The completion of a recent spectrum auction in Nigeria represents a big step forward for the mobile broadband networks. However, given the challenges and costs of maintaining the infrastructure for high-speed access, there is increasing attention from both the public and private sector to reducing overheads and improving infrastructure efficiency.
In late February, the Nigerian Communications Commission (NCC), the sector’s regulator, announced Bitflux Communications was the winner in an auction for a 10-year licence to provide wholesale wireless access services in the 2.3-GHz band. Bitflux, a consortium of three firms (VDT Communications, Bitcom Systems and Superflux International), clinched the licence with a bid of $23.25m. Lagos-based Globacom – which as one of four GSM operators in Nigeria already provides mobile internet to retail users – was the only other participant.

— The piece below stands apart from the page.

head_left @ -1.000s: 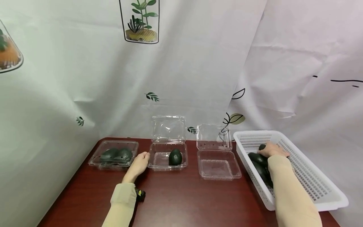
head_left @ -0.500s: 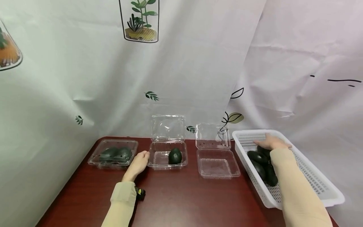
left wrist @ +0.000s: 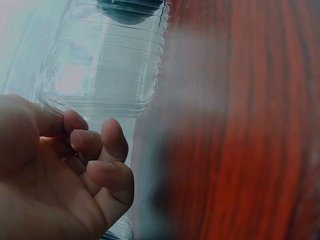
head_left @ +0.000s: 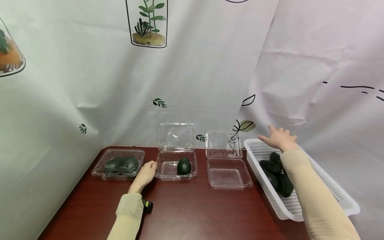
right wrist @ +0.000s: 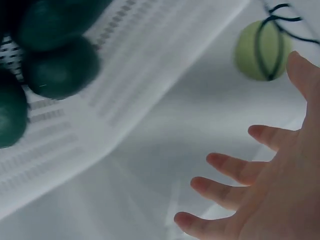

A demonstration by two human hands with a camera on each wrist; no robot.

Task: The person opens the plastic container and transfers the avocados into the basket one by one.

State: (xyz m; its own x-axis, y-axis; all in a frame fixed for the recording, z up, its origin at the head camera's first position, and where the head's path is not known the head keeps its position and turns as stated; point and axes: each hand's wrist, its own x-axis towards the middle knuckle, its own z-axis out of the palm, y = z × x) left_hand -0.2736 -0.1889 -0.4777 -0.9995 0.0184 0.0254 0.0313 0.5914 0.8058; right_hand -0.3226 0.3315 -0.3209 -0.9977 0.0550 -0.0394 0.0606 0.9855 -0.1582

While the sale had initially attracted expressions of interest from 27 companies, just Bitflux and Globacom went on submit the necessary documents to pre-qualify for the auction.
The move to license additional spectrum is part of Nigeria’s plan to improve access to broadband internet, mainly through wireless connections. According to the National Broadband Plan 2013-18, the current broadband penetration rate stands at 4-6%, a figure the government would like to see raised to 42% by 2018 and 76% by 2020. Coverage is also set to increase to 95% by the end of the decade.
In a late February statement, Eugene Juwah, executive vice-chairman of NCC, said the regulator was planning to auction spectrum in the 700-MHz, 2.5-GHz and 2.6-GHz bands before the end of 2015.
Regulator proposes new industry structure
Juwah added that the government remains committed to offering financial incentives to the winners of so-called infrastructure licences, another component of Nigeria’s broad push to boost high-speed internet access.
Towards the end of last year, the NCC released a document outlining its proposal to license seven “infrastructure companies” to provide wholesale bandwidth services on “a non-discriminatory, open-access, price-regulated basis”. This would replace the current model in which integrated operators offer end-to-end services and long-distance operators provide wholesale services, Juwah said at an industry forum in Lagos in November.
Industry participants have reacted coolly to the proposed changes. In December, Gbenga Adebayo, president of the Association of Licensed Telecoms Operators of Nigeria, said any financial support to the new licensees would represent unfair competition to the telcos, which have already heavily invested in infrastructure.
“Unless the teething challenges of infrastructure rollout is addressed, as currently being experienced by telecoms operators, the idea of licensing infrastructure companies will be an exercise in futility,” Adebayo said.
According to the association president, challenges facing telcos include sabotage of equipment and delays in getting government right-of-way approvals.
Need to protect investments
Equipment sabotage, combined with high operating costs for network towers and related structures, has made it challenging for telecoms operators to stabilise costs. According to some estimates, the cost of operating diesel generators to power base stations during blackouts can add anywhere between 30% and 50% to overall annual expenditures. As a result, Airtel’s Ogunsanya said in an interview with the local media in March, it is important the telecoms infrastructure be classified as “critical national infrastructure” in the effort to support Nigeria’s “socio-economic well-being and national security”.
In January, the minister of communications technology, Omobola Johnson, said the ministry was working to ensure the Critical National Infrastructure Bill, submitted to parliament in 2012, was passed into law, noting the ministry was “doing everything possible” to protect the private sector’s $25bn investments in the industry.
That Nigeria’s large population of 170m offers a huge potential market for telecoms operators goes without saying, particularly if mobile providers can increase data consumption and the usage of value-added services to boost average revenue per user. However, doing so will be a challenge until infrastructure is made more accessible and more affordable.